Compute Needs for On-Site ML: GPU Sizing Guide

Build a practical calculator for on-site ML compute, GPU sizing, latency targets, and cost per thousand users using accelerator-model thinking.

On-site machine learning features can turn a product from useful to indispensable, but they can also turn your infrastructure bill into a mystery. If you are shipping recommendations, personalization, ranking, or dynamic content selection, you need a reliable way to estimate compute before production traffic arrives. That is where a structured compute estimation process, grounded in an accelerator model and a datacenter model, becomes valuable for both marketers and engineers.

This guide shows you how to build a practical calculator for on-site ML workloads using concepts inspired by SemiAnalysis, especially its Accelerator Industry Model and Datacenter Industry Model. We will translate business goals like “improve personalization” into concrete sizing inputs: requests per second, model size, latency targets, batching strategy, CPU/GPU needs, and monthly cost per thousand users.

For teams trying to connect infrastructure planning with ROI, this matters. A recommendation system that is technically elegant but misses your latency target can hurt conversion. A personalization layer that is too expensive per user can destroy margin. And a feature that silently overprovisions GPUs may look fast in a demo while wasting cash at scale. For a useful analogy, think of this like the discipline behind designing cost-optimal inference pipelines, where the best architecture is the one that meets quality and latency constraints at the lowest sustainable cost.

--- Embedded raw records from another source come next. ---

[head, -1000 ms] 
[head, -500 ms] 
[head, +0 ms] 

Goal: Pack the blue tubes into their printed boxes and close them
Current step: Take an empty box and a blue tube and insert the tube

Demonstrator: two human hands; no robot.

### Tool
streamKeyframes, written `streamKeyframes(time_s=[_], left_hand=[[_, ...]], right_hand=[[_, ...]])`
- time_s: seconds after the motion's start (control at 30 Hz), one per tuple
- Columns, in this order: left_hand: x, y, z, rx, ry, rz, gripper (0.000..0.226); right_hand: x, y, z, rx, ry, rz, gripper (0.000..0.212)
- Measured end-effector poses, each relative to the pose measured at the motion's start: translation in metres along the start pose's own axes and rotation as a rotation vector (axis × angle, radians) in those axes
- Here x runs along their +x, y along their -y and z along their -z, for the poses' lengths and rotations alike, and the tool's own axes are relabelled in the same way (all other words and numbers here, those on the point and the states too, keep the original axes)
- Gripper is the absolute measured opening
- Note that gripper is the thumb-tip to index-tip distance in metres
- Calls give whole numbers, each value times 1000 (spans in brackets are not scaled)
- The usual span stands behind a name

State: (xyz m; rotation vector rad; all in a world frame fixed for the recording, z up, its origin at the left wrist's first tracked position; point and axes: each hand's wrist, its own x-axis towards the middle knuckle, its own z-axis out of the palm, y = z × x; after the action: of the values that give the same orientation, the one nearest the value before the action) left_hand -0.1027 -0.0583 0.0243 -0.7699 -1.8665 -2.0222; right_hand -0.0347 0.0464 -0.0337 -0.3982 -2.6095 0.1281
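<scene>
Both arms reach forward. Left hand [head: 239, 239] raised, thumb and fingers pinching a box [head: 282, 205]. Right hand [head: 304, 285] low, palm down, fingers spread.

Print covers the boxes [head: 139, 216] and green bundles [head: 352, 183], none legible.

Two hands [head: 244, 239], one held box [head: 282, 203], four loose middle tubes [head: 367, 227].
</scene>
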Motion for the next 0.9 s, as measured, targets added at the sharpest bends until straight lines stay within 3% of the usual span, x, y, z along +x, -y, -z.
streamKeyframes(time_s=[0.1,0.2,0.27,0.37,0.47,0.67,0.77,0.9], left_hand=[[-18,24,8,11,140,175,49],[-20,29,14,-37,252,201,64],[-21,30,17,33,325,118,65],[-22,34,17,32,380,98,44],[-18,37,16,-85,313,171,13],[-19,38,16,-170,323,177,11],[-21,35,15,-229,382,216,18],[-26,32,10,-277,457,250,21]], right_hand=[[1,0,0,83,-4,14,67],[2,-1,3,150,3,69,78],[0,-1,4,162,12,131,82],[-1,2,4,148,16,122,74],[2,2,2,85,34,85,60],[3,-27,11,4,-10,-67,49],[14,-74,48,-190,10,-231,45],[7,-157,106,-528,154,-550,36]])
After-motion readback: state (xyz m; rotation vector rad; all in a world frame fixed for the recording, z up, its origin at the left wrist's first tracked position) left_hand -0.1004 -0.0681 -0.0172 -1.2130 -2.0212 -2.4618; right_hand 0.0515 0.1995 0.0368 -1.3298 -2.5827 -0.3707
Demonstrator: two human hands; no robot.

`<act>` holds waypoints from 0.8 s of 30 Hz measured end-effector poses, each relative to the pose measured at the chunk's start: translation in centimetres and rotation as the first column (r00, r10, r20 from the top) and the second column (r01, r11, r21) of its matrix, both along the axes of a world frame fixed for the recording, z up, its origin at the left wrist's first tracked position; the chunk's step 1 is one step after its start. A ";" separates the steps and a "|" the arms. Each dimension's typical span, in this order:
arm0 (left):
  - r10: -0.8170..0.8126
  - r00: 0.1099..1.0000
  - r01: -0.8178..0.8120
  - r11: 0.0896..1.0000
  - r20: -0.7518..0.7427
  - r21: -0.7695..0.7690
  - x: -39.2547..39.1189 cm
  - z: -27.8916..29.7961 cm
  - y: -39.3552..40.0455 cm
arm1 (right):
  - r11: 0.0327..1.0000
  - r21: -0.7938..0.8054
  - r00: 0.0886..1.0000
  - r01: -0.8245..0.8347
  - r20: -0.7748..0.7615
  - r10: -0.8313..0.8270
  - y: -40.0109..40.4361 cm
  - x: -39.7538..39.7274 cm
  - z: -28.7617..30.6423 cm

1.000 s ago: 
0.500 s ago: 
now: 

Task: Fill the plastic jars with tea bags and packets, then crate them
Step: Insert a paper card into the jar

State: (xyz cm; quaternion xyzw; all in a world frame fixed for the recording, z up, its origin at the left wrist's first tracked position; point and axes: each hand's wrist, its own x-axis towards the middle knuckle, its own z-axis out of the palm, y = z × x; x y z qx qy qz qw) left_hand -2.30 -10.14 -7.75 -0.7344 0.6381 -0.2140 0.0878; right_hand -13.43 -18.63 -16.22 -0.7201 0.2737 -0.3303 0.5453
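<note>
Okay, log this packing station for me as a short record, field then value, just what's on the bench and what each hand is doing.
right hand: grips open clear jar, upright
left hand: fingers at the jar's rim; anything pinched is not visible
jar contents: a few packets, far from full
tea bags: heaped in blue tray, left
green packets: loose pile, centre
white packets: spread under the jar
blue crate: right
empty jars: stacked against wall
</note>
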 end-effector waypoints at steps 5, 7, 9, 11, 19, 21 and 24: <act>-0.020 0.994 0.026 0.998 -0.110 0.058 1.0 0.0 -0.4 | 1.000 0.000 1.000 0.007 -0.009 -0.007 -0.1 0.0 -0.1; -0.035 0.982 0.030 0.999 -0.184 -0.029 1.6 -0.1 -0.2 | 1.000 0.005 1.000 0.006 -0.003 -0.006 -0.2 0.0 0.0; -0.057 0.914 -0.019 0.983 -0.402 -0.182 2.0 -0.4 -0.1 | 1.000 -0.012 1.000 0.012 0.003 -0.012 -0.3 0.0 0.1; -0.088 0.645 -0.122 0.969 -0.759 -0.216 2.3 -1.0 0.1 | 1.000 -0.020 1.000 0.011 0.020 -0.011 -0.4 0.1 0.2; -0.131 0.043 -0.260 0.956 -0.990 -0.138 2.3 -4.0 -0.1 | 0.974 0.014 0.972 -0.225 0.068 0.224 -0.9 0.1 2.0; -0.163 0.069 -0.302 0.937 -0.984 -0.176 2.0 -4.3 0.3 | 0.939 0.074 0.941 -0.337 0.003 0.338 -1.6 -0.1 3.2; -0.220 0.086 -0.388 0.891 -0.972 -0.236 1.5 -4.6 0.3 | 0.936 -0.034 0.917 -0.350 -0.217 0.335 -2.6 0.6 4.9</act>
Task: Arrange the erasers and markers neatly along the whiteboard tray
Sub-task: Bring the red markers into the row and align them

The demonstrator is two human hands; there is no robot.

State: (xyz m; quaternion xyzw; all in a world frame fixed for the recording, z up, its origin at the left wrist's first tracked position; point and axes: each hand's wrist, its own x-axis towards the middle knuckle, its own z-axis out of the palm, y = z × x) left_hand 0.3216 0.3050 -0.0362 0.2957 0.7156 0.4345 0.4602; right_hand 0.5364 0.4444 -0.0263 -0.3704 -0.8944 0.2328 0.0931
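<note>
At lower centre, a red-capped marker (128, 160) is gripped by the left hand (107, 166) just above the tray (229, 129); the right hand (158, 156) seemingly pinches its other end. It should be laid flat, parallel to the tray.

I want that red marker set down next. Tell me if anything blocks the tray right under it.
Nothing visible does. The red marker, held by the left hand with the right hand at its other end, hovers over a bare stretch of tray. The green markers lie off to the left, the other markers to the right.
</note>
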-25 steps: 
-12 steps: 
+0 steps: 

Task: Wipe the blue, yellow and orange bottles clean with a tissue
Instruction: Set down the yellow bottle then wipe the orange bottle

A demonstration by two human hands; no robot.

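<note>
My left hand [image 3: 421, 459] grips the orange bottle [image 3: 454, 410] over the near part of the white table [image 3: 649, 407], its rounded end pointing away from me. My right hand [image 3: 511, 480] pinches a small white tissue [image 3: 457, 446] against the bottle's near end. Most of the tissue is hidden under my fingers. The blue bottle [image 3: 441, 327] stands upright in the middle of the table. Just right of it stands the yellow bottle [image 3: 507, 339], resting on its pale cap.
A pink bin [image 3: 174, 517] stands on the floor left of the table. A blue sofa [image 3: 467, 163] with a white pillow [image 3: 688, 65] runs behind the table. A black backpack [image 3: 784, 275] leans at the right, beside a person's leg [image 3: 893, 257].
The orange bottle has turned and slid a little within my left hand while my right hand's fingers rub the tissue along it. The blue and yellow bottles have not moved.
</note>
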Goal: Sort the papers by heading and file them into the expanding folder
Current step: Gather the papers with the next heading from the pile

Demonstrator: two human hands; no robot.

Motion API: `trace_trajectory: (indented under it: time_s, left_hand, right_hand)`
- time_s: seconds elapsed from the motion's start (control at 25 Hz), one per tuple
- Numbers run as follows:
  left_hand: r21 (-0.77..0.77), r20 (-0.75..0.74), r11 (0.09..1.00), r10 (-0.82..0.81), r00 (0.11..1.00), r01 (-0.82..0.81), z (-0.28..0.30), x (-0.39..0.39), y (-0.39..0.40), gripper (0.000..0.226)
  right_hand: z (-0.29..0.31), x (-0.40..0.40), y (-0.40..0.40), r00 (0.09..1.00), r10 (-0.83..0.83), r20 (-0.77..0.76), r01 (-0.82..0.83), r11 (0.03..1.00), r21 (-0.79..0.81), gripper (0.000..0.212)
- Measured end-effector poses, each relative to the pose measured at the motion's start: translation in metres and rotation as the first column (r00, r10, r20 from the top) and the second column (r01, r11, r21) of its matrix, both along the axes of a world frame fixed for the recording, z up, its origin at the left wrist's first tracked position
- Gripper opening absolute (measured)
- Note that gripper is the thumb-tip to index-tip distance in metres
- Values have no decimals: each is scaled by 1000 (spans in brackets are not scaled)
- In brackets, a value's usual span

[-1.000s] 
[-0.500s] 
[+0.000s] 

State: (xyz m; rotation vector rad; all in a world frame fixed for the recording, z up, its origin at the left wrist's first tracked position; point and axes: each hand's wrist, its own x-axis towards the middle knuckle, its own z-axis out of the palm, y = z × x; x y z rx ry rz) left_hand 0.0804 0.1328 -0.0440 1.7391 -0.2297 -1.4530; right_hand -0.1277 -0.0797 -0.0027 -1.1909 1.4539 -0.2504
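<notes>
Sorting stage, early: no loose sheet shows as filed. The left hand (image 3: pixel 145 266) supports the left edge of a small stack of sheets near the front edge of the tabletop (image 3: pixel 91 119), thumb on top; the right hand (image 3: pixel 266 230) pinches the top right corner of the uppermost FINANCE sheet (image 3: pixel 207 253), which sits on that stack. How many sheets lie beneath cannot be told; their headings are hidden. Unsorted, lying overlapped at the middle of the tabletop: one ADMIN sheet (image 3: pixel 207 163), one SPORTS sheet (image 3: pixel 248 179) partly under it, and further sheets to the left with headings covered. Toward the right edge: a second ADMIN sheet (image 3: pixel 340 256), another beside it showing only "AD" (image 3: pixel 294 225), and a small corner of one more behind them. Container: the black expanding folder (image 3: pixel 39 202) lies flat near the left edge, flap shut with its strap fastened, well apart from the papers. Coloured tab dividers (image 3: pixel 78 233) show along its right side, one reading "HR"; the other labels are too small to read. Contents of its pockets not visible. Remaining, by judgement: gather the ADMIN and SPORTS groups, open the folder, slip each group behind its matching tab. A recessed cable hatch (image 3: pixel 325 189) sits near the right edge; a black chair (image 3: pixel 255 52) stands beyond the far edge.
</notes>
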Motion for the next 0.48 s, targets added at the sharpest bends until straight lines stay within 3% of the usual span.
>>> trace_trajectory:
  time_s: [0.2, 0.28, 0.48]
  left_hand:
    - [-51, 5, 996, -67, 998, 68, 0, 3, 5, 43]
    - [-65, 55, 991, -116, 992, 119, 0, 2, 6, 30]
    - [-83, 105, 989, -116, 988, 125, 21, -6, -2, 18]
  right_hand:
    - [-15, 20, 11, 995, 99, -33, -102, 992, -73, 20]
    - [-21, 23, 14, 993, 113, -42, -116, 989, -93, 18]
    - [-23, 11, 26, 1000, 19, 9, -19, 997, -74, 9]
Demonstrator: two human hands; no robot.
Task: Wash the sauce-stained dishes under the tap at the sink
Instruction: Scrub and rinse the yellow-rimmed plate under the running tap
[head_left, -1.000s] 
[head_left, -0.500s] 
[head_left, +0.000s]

Why On-Site ML Needs a Different Capacity Plan

1. Product traffic is bursty, not flat

On-site ML traffic rarely behaves like a neatly averaged dashboard line. Homepage loads spike at the top of the hour, campaign launches create sudden surges, and personalized experiences often have a much higher request fan-out than ordinary page views. That means simple average-QPS thinking underestimates peak demand, especially for interactive use cases like recommendations on category pages or real-time ranking on search result pages. If you are building around event-driven traffic patterns, it helps to think the way infrastructure teams do in why AI traffic makes cache invalidation harder: dynamic systems break naive assumptions quickly.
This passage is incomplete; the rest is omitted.